Our selection was created by the famous Alsace house of Biecher. The estate was founded in 1762 and is still run by a descendant, Jean Biecher. The vineyards are certified organic and biodynamic. The wine is fermented on natural yeasts with very little sulfites added. In other words, it is made as it was nearly 300 years ago.
We find it very interesting to note that organic farming is the "new" thing with wineries. Casting off herbicides and pesticides seems to be the order of the day. Yet when you think about it that was the only way wine was made 300 years ago. Thus, it begs the question, just how "new" is organic farming? Clearly, these wineries wouldn't still be around if the wine they made wasn't accepted.

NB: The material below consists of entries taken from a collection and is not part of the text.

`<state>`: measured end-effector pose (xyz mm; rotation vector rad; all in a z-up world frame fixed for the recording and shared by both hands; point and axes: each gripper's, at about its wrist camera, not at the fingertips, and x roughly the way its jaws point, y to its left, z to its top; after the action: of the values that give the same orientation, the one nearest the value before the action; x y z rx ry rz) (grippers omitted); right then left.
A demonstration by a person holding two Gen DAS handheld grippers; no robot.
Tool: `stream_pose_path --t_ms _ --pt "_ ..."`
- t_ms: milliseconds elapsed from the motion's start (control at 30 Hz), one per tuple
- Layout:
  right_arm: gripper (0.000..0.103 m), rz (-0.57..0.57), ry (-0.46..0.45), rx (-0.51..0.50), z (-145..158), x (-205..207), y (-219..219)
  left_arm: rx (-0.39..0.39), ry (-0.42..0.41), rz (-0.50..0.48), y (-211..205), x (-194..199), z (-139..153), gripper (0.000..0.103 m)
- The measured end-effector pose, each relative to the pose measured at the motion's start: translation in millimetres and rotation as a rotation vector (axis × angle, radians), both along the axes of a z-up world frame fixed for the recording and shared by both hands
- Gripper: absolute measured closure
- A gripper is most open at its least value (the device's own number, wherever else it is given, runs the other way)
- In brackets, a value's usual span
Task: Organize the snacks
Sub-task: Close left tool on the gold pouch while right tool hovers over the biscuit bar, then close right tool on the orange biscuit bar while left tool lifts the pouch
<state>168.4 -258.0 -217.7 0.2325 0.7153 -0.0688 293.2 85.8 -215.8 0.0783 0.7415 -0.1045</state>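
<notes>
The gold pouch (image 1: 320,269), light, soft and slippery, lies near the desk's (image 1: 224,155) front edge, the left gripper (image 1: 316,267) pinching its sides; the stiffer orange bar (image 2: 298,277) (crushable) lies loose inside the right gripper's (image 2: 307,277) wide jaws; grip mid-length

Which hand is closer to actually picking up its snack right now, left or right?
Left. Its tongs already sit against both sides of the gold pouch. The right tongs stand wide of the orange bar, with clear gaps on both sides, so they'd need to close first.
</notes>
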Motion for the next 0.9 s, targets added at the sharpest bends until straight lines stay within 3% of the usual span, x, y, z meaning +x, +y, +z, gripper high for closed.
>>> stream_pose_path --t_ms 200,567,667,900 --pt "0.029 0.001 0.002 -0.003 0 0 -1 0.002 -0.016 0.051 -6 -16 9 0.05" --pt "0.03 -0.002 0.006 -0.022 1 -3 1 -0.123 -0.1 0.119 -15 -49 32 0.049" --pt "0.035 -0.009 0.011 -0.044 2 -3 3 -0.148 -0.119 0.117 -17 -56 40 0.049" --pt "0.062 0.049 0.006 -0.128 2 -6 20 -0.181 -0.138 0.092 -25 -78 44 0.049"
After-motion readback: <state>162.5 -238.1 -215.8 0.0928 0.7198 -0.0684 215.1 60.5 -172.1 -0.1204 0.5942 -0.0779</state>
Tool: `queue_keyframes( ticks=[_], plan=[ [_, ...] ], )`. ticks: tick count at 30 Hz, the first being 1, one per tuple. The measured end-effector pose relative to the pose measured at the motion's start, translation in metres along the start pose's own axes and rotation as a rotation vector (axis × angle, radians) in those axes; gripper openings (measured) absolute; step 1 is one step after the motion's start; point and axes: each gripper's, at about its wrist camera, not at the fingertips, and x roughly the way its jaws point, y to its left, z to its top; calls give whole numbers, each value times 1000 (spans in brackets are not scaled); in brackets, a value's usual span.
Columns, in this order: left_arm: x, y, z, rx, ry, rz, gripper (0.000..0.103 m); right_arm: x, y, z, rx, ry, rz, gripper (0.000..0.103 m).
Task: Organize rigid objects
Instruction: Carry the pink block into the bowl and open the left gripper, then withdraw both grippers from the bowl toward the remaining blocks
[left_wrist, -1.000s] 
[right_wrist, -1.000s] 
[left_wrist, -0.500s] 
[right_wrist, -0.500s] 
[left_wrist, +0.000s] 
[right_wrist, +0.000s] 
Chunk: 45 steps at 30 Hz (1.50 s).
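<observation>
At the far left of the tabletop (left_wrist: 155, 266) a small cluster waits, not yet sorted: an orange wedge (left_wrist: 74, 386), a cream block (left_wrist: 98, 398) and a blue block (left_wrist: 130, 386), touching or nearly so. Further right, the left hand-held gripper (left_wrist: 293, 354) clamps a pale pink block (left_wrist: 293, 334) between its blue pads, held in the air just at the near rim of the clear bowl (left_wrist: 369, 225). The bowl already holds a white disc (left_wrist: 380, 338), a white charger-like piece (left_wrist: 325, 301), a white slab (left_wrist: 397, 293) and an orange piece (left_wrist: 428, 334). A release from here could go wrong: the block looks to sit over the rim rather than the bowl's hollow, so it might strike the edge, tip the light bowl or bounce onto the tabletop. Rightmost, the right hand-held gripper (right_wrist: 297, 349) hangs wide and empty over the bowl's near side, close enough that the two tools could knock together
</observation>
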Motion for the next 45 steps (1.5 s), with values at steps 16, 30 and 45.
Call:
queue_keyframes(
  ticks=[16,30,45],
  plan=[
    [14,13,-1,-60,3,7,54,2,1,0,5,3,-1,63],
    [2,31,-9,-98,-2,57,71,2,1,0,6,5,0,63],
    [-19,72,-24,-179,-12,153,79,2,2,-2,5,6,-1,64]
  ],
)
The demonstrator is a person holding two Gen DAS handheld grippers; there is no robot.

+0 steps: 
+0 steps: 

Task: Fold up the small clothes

Edelzwicker is a term fused from the German words "edel" (noble) and "zwicker" (blend). The term has been used since 1644, when the so-called noble varieties in Alsace were differentiated from those judged to be of lesser quality. Riesling, Pinot Gris, Gewurztraminer, and Muscat fell into the noble category, while Pinot Blanc, Sylvaner, Chasselas, and Auxerrois were relegated.
Today, the name simply refers to a blend. In this case it is a cornucopia of grapes sporting 26% Riesling, 25% Gewurztraminer, 22% Silvaner, 17% Pinot Grigio / Gris and 5% Muscat. The flavors are as varied as the variety, showing intense floral and peach notes with pear and honey. It would be just the ticket for a shrimp salad or crab cakes.